Karting the street race perspective

So I’ve come off the 2024 Rock Island Grand Prix. And being someone who has grown to love the street racing aspect of this sport over the past decade i thought id share in the chronicles of what it takes to run these races. I’m here to offer nothing but my perspective on a weekend of fun but i excited to see what this thread may turn into as i plan to share some thoughts meeting to meeting from the rock as im on the committee and race to race for the other two events i go to Elkhart and Quincy. without further to do let me begin Karting the street racing perspective.

My 2024 RIGP experience was one to remember surrounded by family and friends. The quad cities is where i grew up and is always a trip home for me. A different track led me into the weekend open minded and i took a well get what it gives us mentality into the races. Little did i know id be struck with quite a head cold on Friday night and sleep less the then 30min before action on Saturday.

As is typical with street racing i eased my way into the track. leaving room to the barriers and getting to know the new bumps. both karts seemed to be decent all morning my margay seemed to be a bit faster then my coyote at times but i ran my coyote in less of a draft. So im thinking it was that. the karts felt well balanced for the time being

In heat racing action we had some clutch issues with the coyote it seemed putting us further back in the field and the margay which had performed well in the medium classes brings was cruising good until its first heat race in king of the rock.
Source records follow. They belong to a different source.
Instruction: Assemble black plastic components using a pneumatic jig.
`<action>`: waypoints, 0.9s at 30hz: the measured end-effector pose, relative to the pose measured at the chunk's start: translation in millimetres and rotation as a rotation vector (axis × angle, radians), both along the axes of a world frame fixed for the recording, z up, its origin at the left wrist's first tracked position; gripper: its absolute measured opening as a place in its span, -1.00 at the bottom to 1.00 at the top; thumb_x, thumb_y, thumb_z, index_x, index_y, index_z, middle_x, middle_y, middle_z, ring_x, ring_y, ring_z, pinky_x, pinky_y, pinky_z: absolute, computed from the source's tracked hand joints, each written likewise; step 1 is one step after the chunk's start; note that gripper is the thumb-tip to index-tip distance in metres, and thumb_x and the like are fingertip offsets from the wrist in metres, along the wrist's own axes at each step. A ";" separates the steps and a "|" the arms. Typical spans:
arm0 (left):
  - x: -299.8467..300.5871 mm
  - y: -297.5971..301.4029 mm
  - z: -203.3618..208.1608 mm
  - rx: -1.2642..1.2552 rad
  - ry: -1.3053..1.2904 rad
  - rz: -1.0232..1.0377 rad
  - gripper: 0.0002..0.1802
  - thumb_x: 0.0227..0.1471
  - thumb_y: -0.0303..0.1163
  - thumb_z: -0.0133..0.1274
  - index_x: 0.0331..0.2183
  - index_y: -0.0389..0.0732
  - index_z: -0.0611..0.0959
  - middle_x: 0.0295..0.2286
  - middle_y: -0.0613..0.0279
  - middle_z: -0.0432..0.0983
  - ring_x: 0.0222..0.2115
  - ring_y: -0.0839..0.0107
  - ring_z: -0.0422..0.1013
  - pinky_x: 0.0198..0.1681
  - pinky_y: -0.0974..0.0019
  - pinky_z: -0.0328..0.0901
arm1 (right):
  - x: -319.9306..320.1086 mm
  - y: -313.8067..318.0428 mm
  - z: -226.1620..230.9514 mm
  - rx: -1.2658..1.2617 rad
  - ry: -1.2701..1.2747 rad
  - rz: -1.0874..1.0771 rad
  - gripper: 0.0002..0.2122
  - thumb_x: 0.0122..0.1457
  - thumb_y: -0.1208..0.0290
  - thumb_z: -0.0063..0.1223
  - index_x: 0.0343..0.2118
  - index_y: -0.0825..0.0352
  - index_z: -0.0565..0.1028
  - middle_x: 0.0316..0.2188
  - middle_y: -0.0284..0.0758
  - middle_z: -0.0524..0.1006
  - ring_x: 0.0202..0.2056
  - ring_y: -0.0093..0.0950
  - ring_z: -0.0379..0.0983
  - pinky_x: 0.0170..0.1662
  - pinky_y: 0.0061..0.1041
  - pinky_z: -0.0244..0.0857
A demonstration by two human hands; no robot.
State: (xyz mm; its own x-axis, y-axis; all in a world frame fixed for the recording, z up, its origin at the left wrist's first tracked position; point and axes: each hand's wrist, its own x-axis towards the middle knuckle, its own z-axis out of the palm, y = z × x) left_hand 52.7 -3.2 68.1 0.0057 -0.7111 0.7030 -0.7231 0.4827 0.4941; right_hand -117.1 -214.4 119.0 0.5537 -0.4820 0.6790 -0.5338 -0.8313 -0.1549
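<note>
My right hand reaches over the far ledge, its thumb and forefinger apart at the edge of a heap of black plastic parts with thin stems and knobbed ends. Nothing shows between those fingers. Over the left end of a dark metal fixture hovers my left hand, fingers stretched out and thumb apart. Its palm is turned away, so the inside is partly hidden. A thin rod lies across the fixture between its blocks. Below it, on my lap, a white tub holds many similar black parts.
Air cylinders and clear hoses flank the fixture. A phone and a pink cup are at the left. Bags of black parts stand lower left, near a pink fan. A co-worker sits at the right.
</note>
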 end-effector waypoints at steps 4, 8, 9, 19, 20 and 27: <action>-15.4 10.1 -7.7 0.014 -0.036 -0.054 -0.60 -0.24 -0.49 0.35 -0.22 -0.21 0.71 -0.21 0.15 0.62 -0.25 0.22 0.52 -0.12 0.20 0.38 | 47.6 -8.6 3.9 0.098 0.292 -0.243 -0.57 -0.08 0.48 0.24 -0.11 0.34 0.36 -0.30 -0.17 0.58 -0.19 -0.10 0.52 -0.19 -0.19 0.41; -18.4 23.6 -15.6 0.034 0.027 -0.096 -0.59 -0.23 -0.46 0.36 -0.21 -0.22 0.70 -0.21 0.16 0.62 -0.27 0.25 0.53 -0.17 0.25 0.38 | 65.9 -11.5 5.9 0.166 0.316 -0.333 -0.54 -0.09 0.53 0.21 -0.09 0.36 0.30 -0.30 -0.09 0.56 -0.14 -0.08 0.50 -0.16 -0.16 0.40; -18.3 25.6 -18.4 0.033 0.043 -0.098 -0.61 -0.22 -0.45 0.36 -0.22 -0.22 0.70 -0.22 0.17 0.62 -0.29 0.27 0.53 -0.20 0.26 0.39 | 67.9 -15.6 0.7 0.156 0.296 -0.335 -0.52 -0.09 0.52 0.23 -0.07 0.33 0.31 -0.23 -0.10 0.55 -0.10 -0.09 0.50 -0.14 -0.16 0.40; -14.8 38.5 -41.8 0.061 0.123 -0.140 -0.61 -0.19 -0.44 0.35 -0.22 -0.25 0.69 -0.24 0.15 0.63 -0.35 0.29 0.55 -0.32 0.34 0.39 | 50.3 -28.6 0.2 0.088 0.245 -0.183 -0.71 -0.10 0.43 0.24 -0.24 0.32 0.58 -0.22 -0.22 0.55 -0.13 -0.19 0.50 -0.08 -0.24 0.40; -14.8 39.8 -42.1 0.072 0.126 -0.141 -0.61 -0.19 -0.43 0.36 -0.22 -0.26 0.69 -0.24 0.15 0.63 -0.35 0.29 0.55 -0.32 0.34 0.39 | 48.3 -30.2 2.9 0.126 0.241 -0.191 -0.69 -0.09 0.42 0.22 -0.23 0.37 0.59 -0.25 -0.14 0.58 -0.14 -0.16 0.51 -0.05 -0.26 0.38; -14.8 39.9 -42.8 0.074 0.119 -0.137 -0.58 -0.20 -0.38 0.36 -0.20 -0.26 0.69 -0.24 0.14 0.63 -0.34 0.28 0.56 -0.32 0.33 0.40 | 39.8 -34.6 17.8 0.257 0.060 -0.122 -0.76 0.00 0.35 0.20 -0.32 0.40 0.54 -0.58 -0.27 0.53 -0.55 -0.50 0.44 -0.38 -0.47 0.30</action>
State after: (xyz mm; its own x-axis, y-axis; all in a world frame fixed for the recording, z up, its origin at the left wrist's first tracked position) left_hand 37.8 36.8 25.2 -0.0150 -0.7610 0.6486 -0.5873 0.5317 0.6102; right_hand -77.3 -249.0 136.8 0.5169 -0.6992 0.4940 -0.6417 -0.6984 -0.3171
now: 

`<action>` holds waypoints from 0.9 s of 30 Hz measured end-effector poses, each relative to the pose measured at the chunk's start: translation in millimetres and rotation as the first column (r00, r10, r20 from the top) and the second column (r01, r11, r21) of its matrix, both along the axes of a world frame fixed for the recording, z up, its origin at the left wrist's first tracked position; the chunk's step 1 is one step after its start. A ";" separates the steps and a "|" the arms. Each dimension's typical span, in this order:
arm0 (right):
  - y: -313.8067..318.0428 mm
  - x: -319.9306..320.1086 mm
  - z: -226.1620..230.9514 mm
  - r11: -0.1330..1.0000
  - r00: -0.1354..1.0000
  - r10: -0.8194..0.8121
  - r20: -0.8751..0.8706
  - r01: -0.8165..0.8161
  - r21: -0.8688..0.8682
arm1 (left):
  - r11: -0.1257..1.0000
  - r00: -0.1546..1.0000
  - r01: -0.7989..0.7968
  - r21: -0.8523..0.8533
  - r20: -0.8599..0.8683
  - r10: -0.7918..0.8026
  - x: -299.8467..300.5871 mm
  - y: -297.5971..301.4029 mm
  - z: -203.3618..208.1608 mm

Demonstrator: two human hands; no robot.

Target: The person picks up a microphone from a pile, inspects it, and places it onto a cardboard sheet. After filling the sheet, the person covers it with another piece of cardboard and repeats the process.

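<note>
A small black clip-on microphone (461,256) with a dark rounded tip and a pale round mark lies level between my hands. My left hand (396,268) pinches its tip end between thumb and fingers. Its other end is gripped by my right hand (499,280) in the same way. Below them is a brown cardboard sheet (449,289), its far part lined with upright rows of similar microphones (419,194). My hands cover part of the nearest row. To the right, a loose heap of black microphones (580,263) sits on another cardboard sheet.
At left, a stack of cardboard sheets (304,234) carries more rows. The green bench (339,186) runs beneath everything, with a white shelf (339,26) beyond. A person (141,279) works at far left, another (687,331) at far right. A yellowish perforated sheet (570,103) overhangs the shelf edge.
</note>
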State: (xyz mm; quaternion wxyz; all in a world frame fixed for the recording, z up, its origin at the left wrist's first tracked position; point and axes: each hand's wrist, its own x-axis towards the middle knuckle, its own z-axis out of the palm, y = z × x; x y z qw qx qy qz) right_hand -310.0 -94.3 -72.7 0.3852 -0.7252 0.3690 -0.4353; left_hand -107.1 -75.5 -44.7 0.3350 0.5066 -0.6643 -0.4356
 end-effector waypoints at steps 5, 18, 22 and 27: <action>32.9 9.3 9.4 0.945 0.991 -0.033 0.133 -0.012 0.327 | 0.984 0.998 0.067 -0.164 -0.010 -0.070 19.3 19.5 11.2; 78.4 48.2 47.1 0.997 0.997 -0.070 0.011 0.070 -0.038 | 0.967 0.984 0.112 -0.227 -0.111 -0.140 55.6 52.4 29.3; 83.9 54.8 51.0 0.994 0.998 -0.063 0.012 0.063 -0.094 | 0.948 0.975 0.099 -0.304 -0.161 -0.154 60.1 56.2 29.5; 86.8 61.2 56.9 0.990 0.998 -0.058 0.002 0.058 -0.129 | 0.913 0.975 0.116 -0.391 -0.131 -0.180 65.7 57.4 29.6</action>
I hit the barrier while passing a kart in turn 6. Well more like shoved passed and into. the kart hit wall close to 45-50 miles an hour and immediately i new we were gonna have some work to do on the kart for sunday.

We rand the coyote in the last two heats of the day with little time we had to run it a heavy weight for medium 1 and fell through the pack and in medium two we were able to qualify 8th due to having time to get the weight off.

ill come back later to go through Sunday but for now i leave with this a a lack of entries at rock island this year. what seems to be kartings current beef with street racing? and is the Shifter category slowly dieing? i don’t see them anywhere in the Midwest.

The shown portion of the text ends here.